Omar est l’un des quatre héros palestiniens du film : trois garçons qui ont fondé une cellule engagée dans la guerre clandestine contre l’occupant, sur le point de passer à l’action, et une fille, Nadia. Deux des trois garçons sont amoureux d’elle, le troisième étant son grand frère. Nadia est donc à la fois inaccessible et infiniment désirable, et le trio de résistants, uni dans leur combat au nom de la cause nationale, est sans le savoir déchiré par leurs aspirations sentimentales incompatibles. L’harmonie du groupe est fragile, et l’engrenage de trahisons qui va se mettre en route l’érodera jusqu’à ce qu’il n’en reste plus rien. Volontaires ou contraintes, abîmant la romance ou la rébellion, ces trahisons forment un récit tragique classique, au sens noble du terme, et pétrifiant à force de fatalisme. Les héros sont impuissants à empêcher la faillite de tout ce en quoi ils croient, et tout aussi impuissants à s’empêcher d’être eux-mêmes acteurs de cette faillite.
Sur ce canevas, la très belle tenue de la mise en scène d’Hany Abu-Assad assure la force du film. Omar est vif dans l’action (les escarmouches et poursuites avec les soldats israéliens, haletantes et limpides, bref réussies), sensuel dans le désir tant que ce dernier peut exister, mais il marque surtout par sa sécheresse. Celle-ci s’exprime principalement par le biais des ellipses cassantes qui scandent le montage, au sein des séquences ou pour provoquer leur terme.

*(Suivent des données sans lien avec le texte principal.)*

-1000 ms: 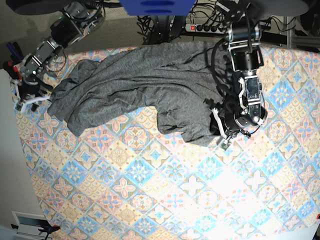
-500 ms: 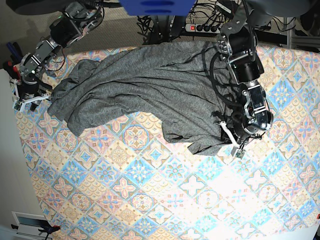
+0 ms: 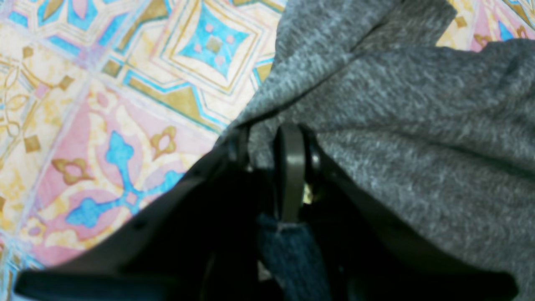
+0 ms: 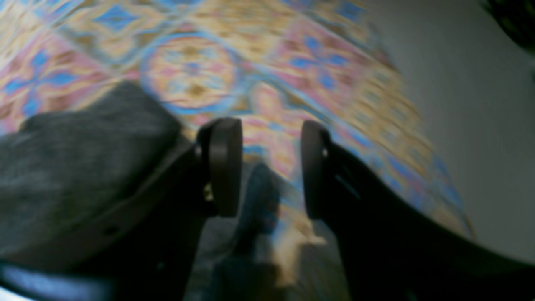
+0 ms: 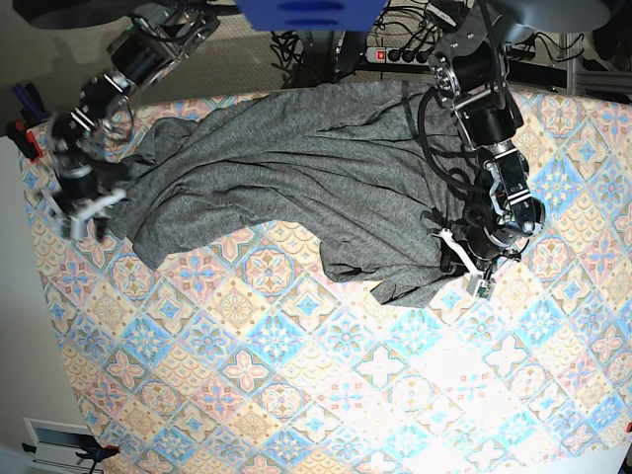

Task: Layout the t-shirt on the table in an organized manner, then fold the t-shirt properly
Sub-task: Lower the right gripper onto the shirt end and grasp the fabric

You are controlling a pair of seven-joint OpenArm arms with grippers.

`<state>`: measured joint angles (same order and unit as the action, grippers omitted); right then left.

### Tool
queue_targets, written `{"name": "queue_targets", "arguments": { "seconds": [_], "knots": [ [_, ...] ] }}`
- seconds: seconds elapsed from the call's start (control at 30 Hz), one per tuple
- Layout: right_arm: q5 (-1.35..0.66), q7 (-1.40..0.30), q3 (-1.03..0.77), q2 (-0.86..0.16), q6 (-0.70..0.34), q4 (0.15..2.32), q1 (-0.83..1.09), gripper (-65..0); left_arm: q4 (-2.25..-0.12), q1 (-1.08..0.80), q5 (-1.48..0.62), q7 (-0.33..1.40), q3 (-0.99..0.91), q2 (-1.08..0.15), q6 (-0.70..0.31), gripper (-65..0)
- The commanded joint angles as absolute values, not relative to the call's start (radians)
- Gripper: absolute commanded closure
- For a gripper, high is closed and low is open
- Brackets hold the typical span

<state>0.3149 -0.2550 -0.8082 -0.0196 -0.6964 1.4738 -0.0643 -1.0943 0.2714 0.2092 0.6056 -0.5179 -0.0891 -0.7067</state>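
The dark grey t-shirt (image 5: 296, 168) lies wrinkled across the far half of the patterned table (image 5: 296, 395), bunched toward its right side. My left gripper (image 5: 476, 279) sits at the shirt's lower right edge. In the left wrist view the left gripper (image 3: 263, 150) is shut on a fold of the t-shirt (image 3: 418, 125) just above the table (image 3: 125, 83). My right gripper (image 5: 84, 219) is at the shirt's far left end. In the right wrist view the right gripper (image 4: 269, 167) is open with only the table (image 4: 292, 62) between its fingers, and the t-shirt (image 4: 83, 146) lies to the left of it.
A power strip (image 5: 405, 54) with cables and a blue object (image 5: 306, 12) sit behind the table's far edge. The table's left edge (image 5: 39, 296) runs close to my right gripper, and the right wrist view shows grey floor (image 4: 480, 125) past it.
My left gripper has dragged the shirt's lower right edge down and to the right. My right gripper has shifted slightly right, toward the shirt's left end.
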Motion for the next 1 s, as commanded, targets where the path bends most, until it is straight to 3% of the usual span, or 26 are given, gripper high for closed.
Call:
{"name": "queue_targets", "arguments": {
  "seconds": [0.0, 0.47, 0.97],
  "knots": [
    [0.32, -0.228, -0.776, -0.03, -0.698, 1.498, -0.071, -22.4, -1.093, 0.265, 0.263, 0.677, -0.516, -0.099, -0.698, -12.2],
    [0.348, -0.262, -0.664, 0.01, -0.698, 1.489, -0.031, -22.4, -1.095, 0.263, 0.268, 0.679, -0.516, -0.096, -0.698, -12.2],
    [0.348, -0.257, -0.588, 0.021, -0.698, 1.211, -0.036, -20.7, -1.095, 0.263, 0.269, 0.68, -0.516, -0.091, -0.698, -12.2]
  ]
}}
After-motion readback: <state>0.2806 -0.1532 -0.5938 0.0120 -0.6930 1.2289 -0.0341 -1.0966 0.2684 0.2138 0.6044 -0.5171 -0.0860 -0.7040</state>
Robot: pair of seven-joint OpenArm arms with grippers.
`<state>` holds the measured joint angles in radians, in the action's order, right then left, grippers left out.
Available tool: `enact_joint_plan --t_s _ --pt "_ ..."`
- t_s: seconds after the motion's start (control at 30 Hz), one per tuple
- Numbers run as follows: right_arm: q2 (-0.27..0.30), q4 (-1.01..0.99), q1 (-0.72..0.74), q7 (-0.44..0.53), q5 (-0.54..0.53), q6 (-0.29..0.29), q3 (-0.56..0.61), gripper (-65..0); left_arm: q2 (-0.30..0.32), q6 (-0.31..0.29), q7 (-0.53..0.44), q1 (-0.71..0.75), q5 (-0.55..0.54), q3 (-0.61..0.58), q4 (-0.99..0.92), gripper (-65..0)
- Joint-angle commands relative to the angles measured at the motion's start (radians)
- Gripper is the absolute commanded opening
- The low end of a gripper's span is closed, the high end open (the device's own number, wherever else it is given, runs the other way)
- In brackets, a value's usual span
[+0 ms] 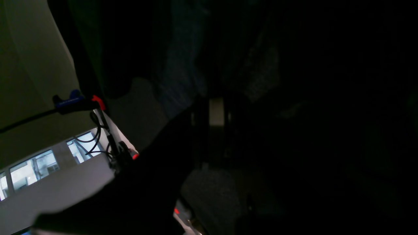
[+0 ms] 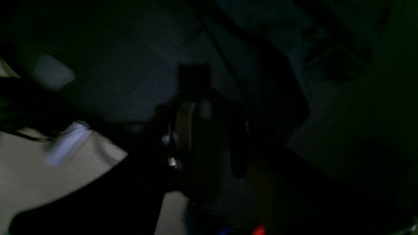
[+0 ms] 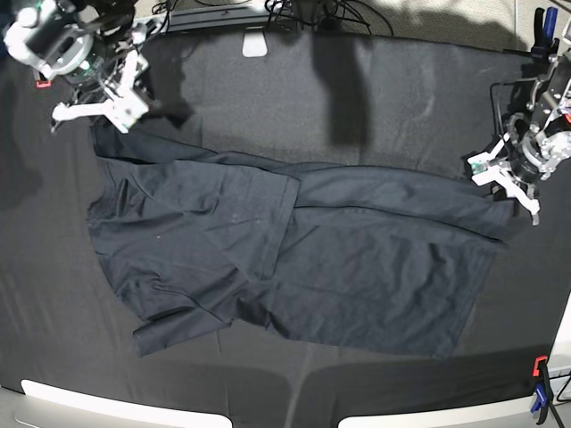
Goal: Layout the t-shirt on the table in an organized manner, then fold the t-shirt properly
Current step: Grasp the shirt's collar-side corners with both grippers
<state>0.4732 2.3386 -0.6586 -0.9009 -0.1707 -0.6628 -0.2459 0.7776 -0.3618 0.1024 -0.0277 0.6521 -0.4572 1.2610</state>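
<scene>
In the base view, the right end effector (image 3: 100, 107) sits at the upper left of the frame, at the upper left corner of the t-shirt (image 3: 294, 259); whether its jaws grip that corner cannot be told from the dark wrist view. The t-shirt lies wrinkled across the middle of the bench (image 3: 375, 80), its long axis running left to right, a fold ridge near centre. At the right edge of the frame, the left end effector (image 3: 508, 178) is closed at the shirt's upper right corner, apparently pinching the cloth. Each arm is nearest its own end, so pulling apart along that axis looks like the way to flatten it.
</scene>
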Motion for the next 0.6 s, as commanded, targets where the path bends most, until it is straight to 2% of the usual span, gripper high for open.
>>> enact_joint_plan --t_s 0.0,0.07,0.17,0.23,0.4,0.57 --pt "0.019 0.018 0.004 0.051 0.016 -0.007 0.013 -48.3 0.009 -0.018 0.006 -0.005 0.002 0.004 0.001 -65.0" --pt "0.041 -0.021 0.009 0.09 0.089 0.022 0.063 -48.3 0.008 -0.019 0.005 -0.006 0.003 0.004 0.001 -65.0" --pt "0.068 -0.11 0.035 0.132 0.208 0.134 0.146 -48.3 0.01 -0.018 0.006 -0.006 0.003 0.004 0.001 -65.0" --pt "0.07 -0.15 0.072 0.14 0.267 0.179 0.201 -48.3 0.01 -0.018 0.005 -0.006 0.002 0.004 0.001 -65.0" --pt "0.07 -0.164 0.148 0.134 0.313 0.185 0.303 -48.3 0.01 -0.018 -0.002 -0.006 0.002 0.004 0.001 -65.0" --pt "0.07 -0.164 0.159 0.104 0.328 0.184 0.339 -48.3 0.01 -0.018 -0.002 -0.005 0.001 0.004 0.001 -65.0"
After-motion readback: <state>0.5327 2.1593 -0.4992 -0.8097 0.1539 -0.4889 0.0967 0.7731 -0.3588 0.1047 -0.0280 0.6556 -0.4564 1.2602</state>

Elles viennent brusquer le surgissement des drames, et fermer tout espoir de leur échapper, soulignant de la sorte l’inéluctabilité du destin qui étrangle les personnages dans cette puissante variante palestinienne de la série Homeland – ou plutôt de sa grande sœur israélienne Hatufim, au vu de la localisation géographique d’Omar.
OMAR (Palestine, 2013), un film de Hany Abu-Assad, avec Adam Bakri, Waleed Zuaiter, Leem Lubany . Durée : 97 minutes. Sortie en France le 16 octobre 2013.